(TASK DATA)
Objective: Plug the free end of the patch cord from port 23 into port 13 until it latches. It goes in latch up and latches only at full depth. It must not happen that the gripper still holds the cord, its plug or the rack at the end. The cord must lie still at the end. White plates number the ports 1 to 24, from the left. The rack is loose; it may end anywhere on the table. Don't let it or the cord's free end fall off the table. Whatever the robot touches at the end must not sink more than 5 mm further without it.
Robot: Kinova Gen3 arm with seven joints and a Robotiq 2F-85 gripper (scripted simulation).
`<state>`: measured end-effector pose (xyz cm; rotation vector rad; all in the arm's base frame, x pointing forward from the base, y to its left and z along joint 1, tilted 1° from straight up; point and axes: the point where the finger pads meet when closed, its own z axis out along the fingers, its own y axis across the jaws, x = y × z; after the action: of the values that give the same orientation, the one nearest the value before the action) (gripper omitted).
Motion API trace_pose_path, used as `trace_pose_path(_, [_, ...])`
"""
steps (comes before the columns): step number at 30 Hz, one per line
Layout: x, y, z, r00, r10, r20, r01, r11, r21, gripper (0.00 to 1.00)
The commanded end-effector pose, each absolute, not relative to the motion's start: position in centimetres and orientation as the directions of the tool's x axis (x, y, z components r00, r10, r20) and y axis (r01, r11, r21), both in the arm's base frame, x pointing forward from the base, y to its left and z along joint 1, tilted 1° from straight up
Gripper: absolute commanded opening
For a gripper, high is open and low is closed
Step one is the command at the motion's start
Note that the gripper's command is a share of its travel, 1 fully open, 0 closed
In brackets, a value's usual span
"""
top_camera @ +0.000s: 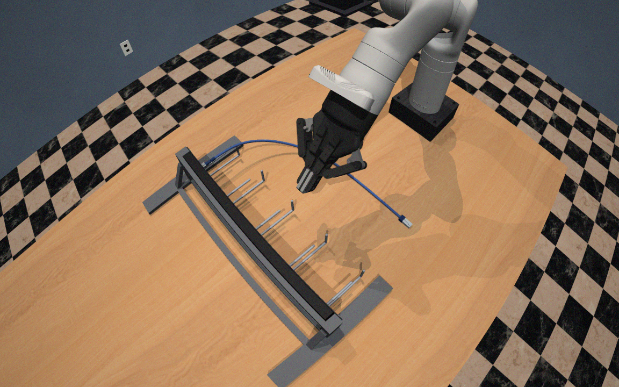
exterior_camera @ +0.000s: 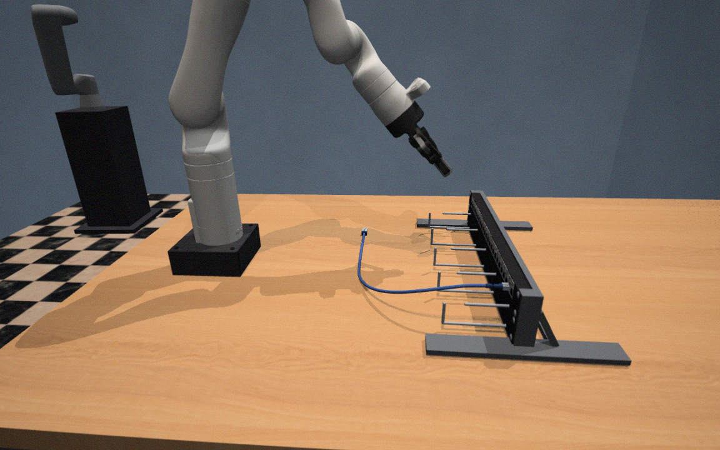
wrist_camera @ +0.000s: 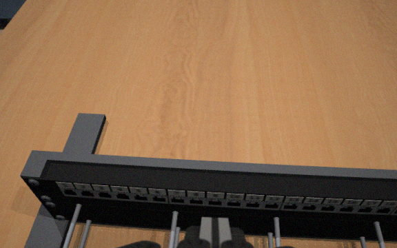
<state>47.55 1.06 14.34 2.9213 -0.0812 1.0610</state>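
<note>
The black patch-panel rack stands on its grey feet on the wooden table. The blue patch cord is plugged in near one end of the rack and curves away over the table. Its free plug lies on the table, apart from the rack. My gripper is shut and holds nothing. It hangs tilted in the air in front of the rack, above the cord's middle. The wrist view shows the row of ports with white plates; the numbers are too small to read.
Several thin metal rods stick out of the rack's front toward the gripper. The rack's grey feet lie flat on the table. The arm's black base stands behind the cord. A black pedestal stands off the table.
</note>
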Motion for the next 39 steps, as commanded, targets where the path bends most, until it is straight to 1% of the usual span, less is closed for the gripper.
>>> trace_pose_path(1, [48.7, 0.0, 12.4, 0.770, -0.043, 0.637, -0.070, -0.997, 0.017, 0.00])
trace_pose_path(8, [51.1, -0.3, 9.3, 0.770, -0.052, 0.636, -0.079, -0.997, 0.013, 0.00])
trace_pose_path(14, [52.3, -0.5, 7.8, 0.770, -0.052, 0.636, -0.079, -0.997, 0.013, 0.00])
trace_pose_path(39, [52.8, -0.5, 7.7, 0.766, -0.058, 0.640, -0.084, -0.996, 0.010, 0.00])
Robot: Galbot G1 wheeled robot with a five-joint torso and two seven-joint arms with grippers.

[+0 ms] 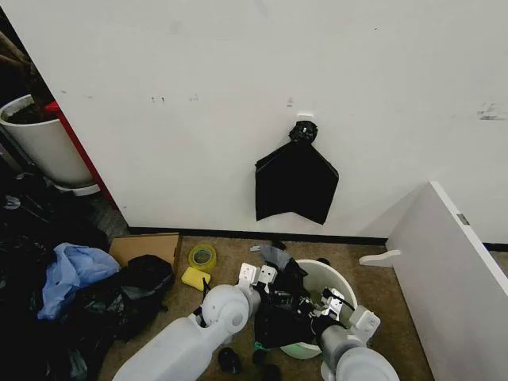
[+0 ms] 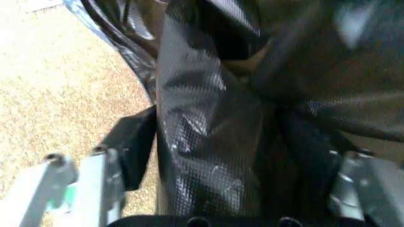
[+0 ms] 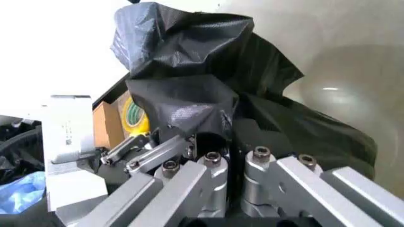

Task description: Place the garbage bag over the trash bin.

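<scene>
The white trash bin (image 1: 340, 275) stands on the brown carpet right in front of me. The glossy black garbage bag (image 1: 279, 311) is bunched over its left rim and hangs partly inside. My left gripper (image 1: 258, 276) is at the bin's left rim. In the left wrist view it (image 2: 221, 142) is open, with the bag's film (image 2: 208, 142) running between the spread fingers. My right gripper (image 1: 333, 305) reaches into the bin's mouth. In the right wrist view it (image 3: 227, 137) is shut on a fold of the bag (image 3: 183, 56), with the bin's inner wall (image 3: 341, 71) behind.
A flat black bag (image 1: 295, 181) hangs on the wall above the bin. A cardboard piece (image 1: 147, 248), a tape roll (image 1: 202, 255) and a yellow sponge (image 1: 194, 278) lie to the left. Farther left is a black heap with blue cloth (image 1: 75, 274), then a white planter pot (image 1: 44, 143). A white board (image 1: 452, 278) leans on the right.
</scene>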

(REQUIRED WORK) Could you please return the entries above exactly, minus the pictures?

(REPLY TO THE EXERCISE)
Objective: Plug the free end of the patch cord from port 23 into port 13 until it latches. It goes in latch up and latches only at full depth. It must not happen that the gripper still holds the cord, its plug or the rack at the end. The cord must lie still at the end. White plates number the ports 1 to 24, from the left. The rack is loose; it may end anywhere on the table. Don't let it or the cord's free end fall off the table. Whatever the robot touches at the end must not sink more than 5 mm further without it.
Robot: Kinova Gen3 arm with seven joints and a Robotiq 2F-85 gripper (scripted simulation).
`<state>`: measured end-effector pose (xyz cm; rotation vector rad; all in the arm's base frame, x pointing forward from the base, y to its left and z along joint 1, tilted 1° from straight up; point and axes: the point where the finger pads meet when closed, its own z axis out along the fingers, its own y axis across the jaws, x = y × z; after the action: of the values that give the same orientation, the one nearest the value before the action) (gripper omitted).
Motion API trace_pose_path, used as `trace_pose_path(_, [_, ...])`
"""
steps (comes before the columns): step number at 30 Hz, one per line
Layout: x, y, z, r00, r10, r20, r01, r11, r21, gripper (0.00 to 1.00)
The commanded end-effector pose, each absolute, not relative to the motion's start: position in centimetres and orientation as the directions of the tool's x axis (x, y, z components r00, r10, r20) and y axis (r01, r11, r21), both in the arm's base frame, x pointing forward from the base, y to its left and z along joint 1, tilted 1° from straight up
Gripper: absolute commanded opening
For a gripper, high is open and low is closed
Step one is the command at the motion's start
Note that the gripper's command is a share of its travel, 1 fully open, 0 closed
In brackets, a value's usual span
"""
top_camera @ +0.000s: 
exterior_camera @ +0.000s: 
wrist_camera @ +0.000s: 
<state>47.55 1.06 14.34 2.9213 -0.0812 1.0610</state>
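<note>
The black patch-panel rack stands on its grey feet on the wooden table. The blue patch cord is plugged in near one end of the rack and curves away over the table. Its free plug lies on the table, apart from the rack. My gripper is shut and holds nothing. It hangs tilted in the air in front of the rack, above the cord's middle. The wrist view shows the row of ports with white plates; the numbers are too small to read.
Several thin metal rods stick out of the rack's front toward the gripper. The rack's grey feet lie flat on the table. The arm's black base stands behind the cord. A black pedestal stands off the table.
</note>
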Motion for the next 39 steps, as commanded, targets where the path bends most, until it is straight to 1% of the usual span, less is closed for the gripper.
>>> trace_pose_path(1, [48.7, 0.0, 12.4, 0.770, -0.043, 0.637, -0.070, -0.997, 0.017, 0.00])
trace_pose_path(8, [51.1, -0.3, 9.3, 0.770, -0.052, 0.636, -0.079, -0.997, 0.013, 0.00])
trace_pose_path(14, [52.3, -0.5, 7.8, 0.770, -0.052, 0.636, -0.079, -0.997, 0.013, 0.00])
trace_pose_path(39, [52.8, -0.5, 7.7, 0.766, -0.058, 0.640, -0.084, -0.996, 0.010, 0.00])
Robot: Galbot G1 wheeled robot with a five-joint torso and two seven-joint arms with grippers.

[+0 ms] 
[+0 ms] 
[+0 ms] 

Task description: Place the garbage bag over the trash bin.

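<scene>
The white trash bin (image 1: 340, 275) stands on the brown carpet right in front of me. The glossy black garbage bag (image 1: 279, 311) is bunched over its left rim and hangs partly inside. My left gripper (image 1: 258, 276) is at the bin's left rim. In the left wrist view it (image 2: 221, 142) is open, with the bag's film (image 2: 208, 142) running between the spread fingers. My right gripper (image 1: 333, 305) reaches into the bin's mouth. In the right wrist view it (image 3: 227, 137) is shut on a fold of the bag (image 3: 183, 56), with the bin's inner wall (image 3: 341, 71) behind.
A flat black bag (image 1: 295, 181) hangs on the wall above the bin. A cardboard piece (image 1: 147, 248), a tape roll (image 1: 202, 255) and a yellow sponge (image 1: 194, 278) lie to the left. Farther left is a black heap with blue cloth (image 1: 75, 274), then a white planter pot (image 1: 44, 143). A white board (image 1: 452, 278) leans on the right.
</scene>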

Nothing else remains to be done for this exercise.